--- Problem to work on ---
Determine how many of the lines below hold the word "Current". Give the number and nothing else.

--- Dataset content ---

┌────────

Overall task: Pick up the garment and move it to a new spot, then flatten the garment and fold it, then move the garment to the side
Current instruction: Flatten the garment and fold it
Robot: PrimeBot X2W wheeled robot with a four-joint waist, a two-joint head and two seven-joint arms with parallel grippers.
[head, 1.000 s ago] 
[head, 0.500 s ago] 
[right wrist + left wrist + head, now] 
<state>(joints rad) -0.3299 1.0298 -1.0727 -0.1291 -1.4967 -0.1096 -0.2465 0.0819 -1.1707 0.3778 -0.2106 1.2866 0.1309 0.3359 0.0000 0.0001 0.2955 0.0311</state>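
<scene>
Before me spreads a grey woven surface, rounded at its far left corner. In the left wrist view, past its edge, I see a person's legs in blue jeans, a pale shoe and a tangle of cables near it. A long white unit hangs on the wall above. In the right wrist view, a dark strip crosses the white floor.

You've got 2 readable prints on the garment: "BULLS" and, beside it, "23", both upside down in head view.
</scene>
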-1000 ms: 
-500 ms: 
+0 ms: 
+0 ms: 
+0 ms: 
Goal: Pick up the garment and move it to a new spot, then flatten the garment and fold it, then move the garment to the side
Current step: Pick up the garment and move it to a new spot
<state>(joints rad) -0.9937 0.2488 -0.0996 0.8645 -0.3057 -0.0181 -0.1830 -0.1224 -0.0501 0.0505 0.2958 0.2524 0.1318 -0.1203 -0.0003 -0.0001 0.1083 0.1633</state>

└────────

--- Answer to this exercise ---
2